◆ **THE PROBLEM**: Word for word, please copy the listing below, with its pictures left out.

◆ **DATA**:
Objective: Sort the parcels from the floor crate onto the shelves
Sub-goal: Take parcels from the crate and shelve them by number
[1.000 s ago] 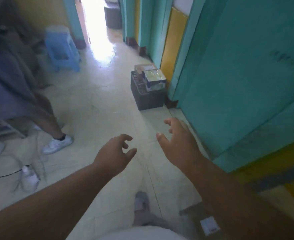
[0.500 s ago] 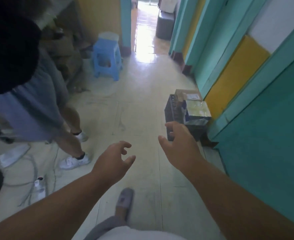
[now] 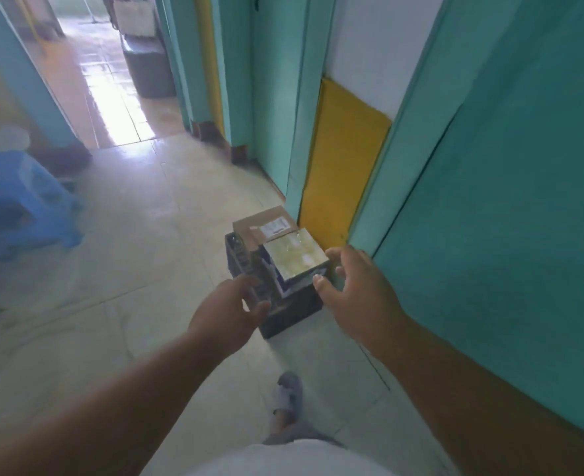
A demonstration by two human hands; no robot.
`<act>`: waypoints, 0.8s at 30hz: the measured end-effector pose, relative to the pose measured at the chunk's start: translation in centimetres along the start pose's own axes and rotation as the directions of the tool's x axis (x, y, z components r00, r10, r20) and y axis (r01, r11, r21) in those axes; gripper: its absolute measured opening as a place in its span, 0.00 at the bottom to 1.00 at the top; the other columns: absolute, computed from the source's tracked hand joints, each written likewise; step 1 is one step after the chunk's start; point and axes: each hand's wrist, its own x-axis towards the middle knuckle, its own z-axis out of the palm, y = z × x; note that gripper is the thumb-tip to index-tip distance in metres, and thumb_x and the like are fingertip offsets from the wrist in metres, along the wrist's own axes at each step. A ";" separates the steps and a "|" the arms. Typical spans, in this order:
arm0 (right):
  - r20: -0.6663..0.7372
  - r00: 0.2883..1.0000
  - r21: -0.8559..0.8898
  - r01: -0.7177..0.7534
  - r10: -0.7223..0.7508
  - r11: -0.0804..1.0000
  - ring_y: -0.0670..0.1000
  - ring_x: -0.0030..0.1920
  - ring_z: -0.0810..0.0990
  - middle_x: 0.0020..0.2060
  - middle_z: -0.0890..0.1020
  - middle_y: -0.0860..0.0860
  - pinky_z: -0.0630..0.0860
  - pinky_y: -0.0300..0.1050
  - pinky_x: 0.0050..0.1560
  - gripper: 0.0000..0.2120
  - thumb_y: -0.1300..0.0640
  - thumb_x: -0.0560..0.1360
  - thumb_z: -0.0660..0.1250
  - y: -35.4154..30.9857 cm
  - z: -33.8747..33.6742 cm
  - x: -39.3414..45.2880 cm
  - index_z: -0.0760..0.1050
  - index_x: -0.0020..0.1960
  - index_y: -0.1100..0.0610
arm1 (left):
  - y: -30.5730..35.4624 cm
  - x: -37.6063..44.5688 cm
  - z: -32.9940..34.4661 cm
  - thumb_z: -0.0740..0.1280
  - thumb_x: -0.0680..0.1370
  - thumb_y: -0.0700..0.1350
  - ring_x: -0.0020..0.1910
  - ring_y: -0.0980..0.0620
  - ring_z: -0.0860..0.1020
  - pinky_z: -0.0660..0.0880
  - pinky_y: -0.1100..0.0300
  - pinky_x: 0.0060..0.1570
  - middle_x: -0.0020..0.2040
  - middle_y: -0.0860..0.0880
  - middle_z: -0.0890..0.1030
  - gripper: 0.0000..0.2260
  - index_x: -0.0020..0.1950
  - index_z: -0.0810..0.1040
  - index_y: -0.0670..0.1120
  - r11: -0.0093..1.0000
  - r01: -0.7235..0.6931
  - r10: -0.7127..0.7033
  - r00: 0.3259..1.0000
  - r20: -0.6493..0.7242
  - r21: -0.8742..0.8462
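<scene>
One wide-angle camera worn on the head looks forward and steeply down a corridor, its edges bowed by the lens. Both forearms reach in from the bottom edge toward a dark floor crate (image 3: 294,312) at mid-frame, near the teal wall (image 3: 510,201) on the right; the floor (image 3: 139,286) fills the left.

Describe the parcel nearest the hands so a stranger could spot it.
Find the yellow wall panel on the right; a dark crate sits on the floor at its foot. The glossy parcel is the nearer one in it, shiny and pale-topped, unlike the plain brown cardboard box behind.
</scene>
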 end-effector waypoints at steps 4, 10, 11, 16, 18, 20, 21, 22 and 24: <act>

◆ **SOLUTION TO THIS PROBLEM**:
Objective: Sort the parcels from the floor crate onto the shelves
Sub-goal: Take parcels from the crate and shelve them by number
[1.000 s ago] 
[0.500 s ago] 
[now] 
A demonstration by two human hands; no robot.
`<act>`: waypoints, 0.8s at 30hz: the measured end-effector pose, relative to the pose measured at the chunk's start: translation in centimetres along the start pose's own axes and rotation as the directions of the tool's x axis (x, y, z components r00, r10, r20) and y axis (r01, r11, r21) in those axes; gripper: its absolute measured opening as a place in its span, 0.00 at the bottom to 1.00 at the top; the other columns: absolute, computed from the source's tracked hand joints, each written likewise; step 1 is one step after the chunk's start; point and axes: each hand's wrist, its own x-axis towards the middle knuckle, its own z-axis out of the palm, y = z × x; note that gripper is the thumb-tip to index-tip distance in metres, and thumb_x and the like are fingertip offsets from the wrist in metres, along the wrist's own axes at each step. A ";" separates the steps and a "|" the arms. Typical spans, in this order:
arm0 (right):
  - r20: -0.6663..0.7372
  - r00: 0.2883..1.0000
  - r21: -0.8559..0.8898
  - r01: -0.7177..0.7534
  - r10: -0.7223..0.7508
  - r11: -0.0804..1.0000
  - ring_y: -0.0670..0.1000
  - ring_x: -0.0030..0.1920
  - ring_z: -0.0810..0.0990
  - middle_x: 0.0020..0.2060
  - middle_z: -0.0890..0.1020
  - middle_y: -0.0860..0.0860
  - pinky_z: -0.0630..0.0860
  - pinky_y: -0.0300..0.1050
  - pinky_x: 0.0050..0.1560
  - gripper: 0.0000..0.2120
  - thumb_y: -0.1300..0.0640
  - thumb_x: -0.0560..0.1360
  - thumb_z: -0.0660..0.1250
  - y: -35.4154..30.9857 cm
  - z: -33.8747..33.6742 cm
  - x: -39.3414..45.2880 cm
  - index_z: -0.0760..0.1050
  - index_x: -0.0020..0.1960
  - index_y: -0.1100..0.0610
arm1 (left):
  - y: -30.5730..35.4624 cm
  - x: -37.6063..44.5688 cm
  - z: -32.9940..34.4661 cm
  - thumb_z: -0.0740..0.1280
  - thumb_x: -0.0680..0.1370
  - thumb_y: -0.0700..0.1350
  - ring_x: -0.0020..0.1910
  - ring_y: -0.0980..0.0620
  - ring_z: -0.0860..0.1020
  - pinky_z: -0.0660..0.0880
  - pinky_y: -0.1100..0.0300
  - pinky_x: 0.0060..0.1570
  - middle_x: -0.0020..0.2040
  - middle_y: -0.0860..0.0880
  - middle_z: -0.0890..0.1030
  - gripper: 0.0000..0.2260
  - index_x: -0.0020..0.1950
  - index_z: -0.0810..0.1040
  - index_y: -0.0670..0.1120
  - r11: -0.0093..1.0000
  - r01: -0.7235..0.6931
  - r10: -0.7127..0.7033
  - r00: 0.3259..1.0000
  - r20: -0.6493..0.7242
  - r21: -0.8742..0.8462
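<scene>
One wide-angle camera worn on the head looks forward and steeply down a corridor, its edges bowed by the lens. Both forearms reach in from the bottom edge toward a dark floor crate (image 3: 294,312) at mid-frame, near the teal wall (image 3: 510,201) on the right; the floor (image 3: 139,286) fills the left.

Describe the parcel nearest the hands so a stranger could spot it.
Find the yellow wall panel on the right; a dark crate sits on the floor at its foot. The glossy parcel is the nearer one in it, shiny and pale-topped, unlike the plain brown cardboard box behind.
</scene>
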 end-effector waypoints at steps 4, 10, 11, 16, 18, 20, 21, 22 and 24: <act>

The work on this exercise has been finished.